Due to Hurricane Laura and several other major storm events, flooding has damaged many cars. Unfortunately, some of those cars will come back into the stream of commerce. Sometimes, unscrupulous people repair flooded cars that should be totaled out. They then resell these cars in other parts of the country without telling the new buyers.
That’s why you should always be vigilant when buying a vehicle after a big storm, even if you don’t live near the flooded area.
If you end up buying a flooded car, you are in for trouble. Water destroys cars’ mechanical and electrical systems and washes away crucial lubricants. It can interfere with the working of many of your car’s systems, including safety technology like airbags.
This is true even if the car seems acceptable and is working when you buy it.
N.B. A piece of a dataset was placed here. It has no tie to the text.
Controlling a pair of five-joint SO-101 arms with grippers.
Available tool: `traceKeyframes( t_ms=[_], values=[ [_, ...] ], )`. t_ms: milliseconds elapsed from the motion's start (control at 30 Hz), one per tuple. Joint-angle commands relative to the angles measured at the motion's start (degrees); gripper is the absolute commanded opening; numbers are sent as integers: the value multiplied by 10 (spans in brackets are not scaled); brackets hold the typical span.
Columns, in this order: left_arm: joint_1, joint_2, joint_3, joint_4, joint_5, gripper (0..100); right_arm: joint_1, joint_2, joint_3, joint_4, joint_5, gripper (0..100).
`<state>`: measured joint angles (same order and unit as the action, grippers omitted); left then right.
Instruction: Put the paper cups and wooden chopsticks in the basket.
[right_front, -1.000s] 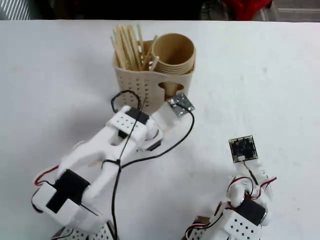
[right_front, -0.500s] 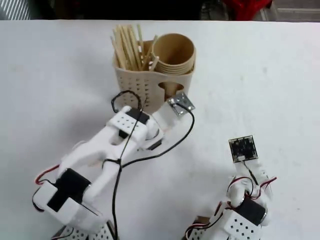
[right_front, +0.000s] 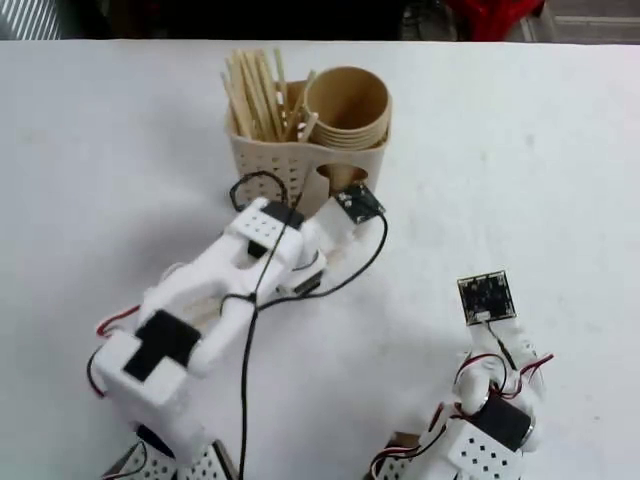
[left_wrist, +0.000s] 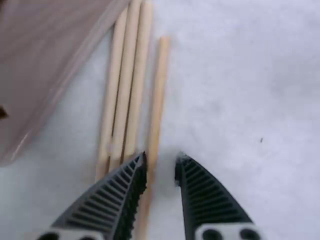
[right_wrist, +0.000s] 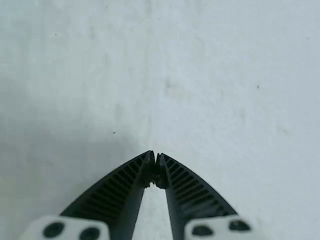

The damage from water, such as corrosion, can affect your car even after significant time has passed.
It is sometimes legal to sell flooded cars
If a vehicle gets declared a total loss, it is supposed to receive a new “salvage title.” These titles are often clearly labeled with the word “salvage” or “flood.” However, in some states the label may be less obvious, showing as a letter or number code.
Once a vehicle with a salvage title gets fully repaired, officials reinspect it and give it a new “rebuilt” title. This allows the vehicle to be resold on the consumer market, but it doesn’t guarantee that you won’t have problems with flood damage.
Before you buy a vehicle, you should ask to see the title and ask questions about anything you don’t understand.
Telltale signs of a flood-damaged car
Your best bet for avoiding a flood-damaged car is to get a detailed inspection by a mechanic before you agree to buy.
Here are some tips from Consumer Reports on how to spot a flood-damaged vehicle:
Look at the carpets. They may show signs of water damage — or new ones may have been installed on a used vehicle.
Inspect the lights. These sometimes show a visible water line on the reflector or lens.
Check any unpainted, exposed screws. These and other bare metal may have signs of rust.
Look under the bottom edges of panels and brackets for grime that wouldn’t ordinarily settle there.
Find difficult-to-clean areas and check for mud and debris.
Check the seat-mounting screws for signs of removal. The seats are sometimes removed in order to dry the carpets.
Driving a flood-damaged vehicle can be dangerous. Most of these cars shouldn’t be on the road, so keep an eye out and buyer beware.